## [WHAT IS REQUIRED]
All of the lines below should be copied word for word.

Top of MATERIAL PROVIDED

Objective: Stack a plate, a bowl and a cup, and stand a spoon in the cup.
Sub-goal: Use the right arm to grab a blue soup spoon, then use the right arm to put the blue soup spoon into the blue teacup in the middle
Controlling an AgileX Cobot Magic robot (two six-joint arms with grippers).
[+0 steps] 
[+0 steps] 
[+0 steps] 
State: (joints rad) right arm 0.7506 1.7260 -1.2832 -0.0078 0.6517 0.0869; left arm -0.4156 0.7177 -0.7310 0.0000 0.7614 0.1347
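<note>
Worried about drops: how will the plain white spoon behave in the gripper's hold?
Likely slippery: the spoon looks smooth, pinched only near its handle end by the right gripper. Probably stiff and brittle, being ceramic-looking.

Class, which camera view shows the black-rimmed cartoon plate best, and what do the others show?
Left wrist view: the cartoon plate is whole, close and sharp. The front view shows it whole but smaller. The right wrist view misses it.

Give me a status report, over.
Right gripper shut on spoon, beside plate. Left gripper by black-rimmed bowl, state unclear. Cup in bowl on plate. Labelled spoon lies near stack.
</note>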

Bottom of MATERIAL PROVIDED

## [RESULT OF THE EXERCISE]
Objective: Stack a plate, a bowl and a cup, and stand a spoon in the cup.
Sub-goal: Use the right arm to grab a blue soup spoon, then use the right arm to put the blue soup spoon into the blue teacup in the middle
Controlling an AgileX Cobot Magic robot (two six-joint arms with grippers).
[+0 steps] 
[+0 steps] 
[+0 steps] 
State: (joints rad) right arm 0.7506 1.7260 -1.2832 -0.0078 0.6517 0.0869; left arm -0.4156 0.7177 -0.7310 0.0000 0.7614 0.1347
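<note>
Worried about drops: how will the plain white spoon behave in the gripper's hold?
Likely slippery: the spoon looks smooth, pinched only near its handle end by the right gripper. Probably stiff and brittle, being ceramic-looking.

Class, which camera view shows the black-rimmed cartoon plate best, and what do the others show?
Left wrist view: the cartoon plate is whole, close and sharp. The front view shows it whole but smaller. The right wrist view misses it.

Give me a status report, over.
Right gripper shut on spoon, beside plate. Left gripper by black-rimmed bowl, state unclear. Cup in bowl on plate. Labelled spoon lies near stack.
</note>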

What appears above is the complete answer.